When I first got the bolt, running a Sense ROM, I wasn't having any issues with battery drain and playing music. I could go 30 minutes and drain about 3%. So, I decided to go to a GB Sense ROM in attempt to get my battery life back. I was surprised to learn that I was experiencing the same rapid drain as CM7. I'm now thinking that it's an issue with GB on the Thunderbolt.

I doubt that it is Android 2.3, but maybe the kernel for the TB. I'm not sure if the TB AOSP kernels are derived from HTC kernels. If so, then it would make sense that the TB GB kernel is causing some weird issue with music playing and why the Froyo ROMs don't have this issue.

Anyone have any idea's or input on this?
Have any of you ran CM7.x on another phone and seen that it has no battery issues when playing music?

Edit: I also have "normal" drain when data is on but I'm in wifi.


----------



## Mustang302LX (Jun 28, 2011)

Data on and Music playing will of course cause more drain than airplane mode with music on. With data turned on the phone will be getting signal and searching for stuff to sync and also the signal is probably going up and down.


----------



## skinien (Jun 30, 2011)

I understand, but what I'm seeing is RAPID drain. I hope the example below clears it up.

Gingerbread:
Data on on standby: 2% drain per hour
Music playing with Data off: 2% drain per hour
Music playing Data off: 20% per hour

With Froyo:
Data on on standby: 2% drain per hour
Music playing with Data off: 2% drain per hour
Music playing Data off: ~4% per hour


----------



## Turdbogls (Jun 7, 2011)

Not sure why you are getting this. i play music all the time with my phone. here is what i experience with data on
local music playing with ubermusic app (pulling artist info and everything) screen off...my 30 minute drive home i get about 4% drop
streaming pandora in high quality (thanks unlimited LTE  ) in my 30 minute drive home, it will be around 8-9% drop.

you using the same music player? is it pulling album artwork/lyrics or anything like that. that is my only question.


----------



## skinien (Jun 30, 2011)

Turdbogls said:


> Not sure why you are getting this. i play music all the time with my phone. here is what i experience with data on
> local music playing with ubermusic app (pulling artist info and everything) screen off...my 30 minute drive home i get about 4% drop
> streaming pandora in high quality (thanks unlimited LTE  ) in my 30 minute drive home, it will be around 8-9% drop.
> 
> you using the same music player? is it pulling album artwork/lyrics or anything like that. that is my only question.


Thanks for the information!

I've used Winamp and the stock music player. I've disabled features that get artwork/artist information.
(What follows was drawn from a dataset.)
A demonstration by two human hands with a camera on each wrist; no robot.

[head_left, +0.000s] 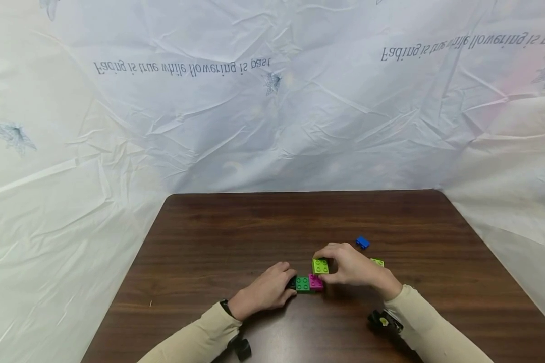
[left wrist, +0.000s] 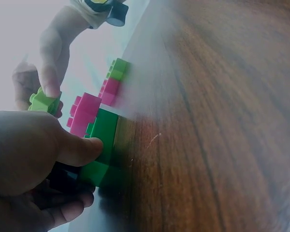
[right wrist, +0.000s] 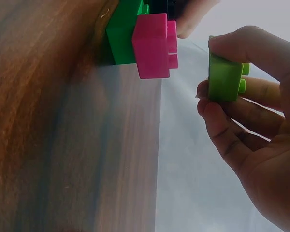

Would you mind telling me what kernel/ROM/radio you're using? Also, when you're streaming music, is it through Bluetooth or aux cable?


----------



## skinien (Jun 30, 2011)

Problem solved. It seems as though WinAmp was the culprit. It seems that even if I was using the stock music player, WinAmp was doing something that was eating my battery. I guessing it has something to do with WinAmp's wifi sync. I can now go 30 minutes and only drain 2% on bluetooth.


----------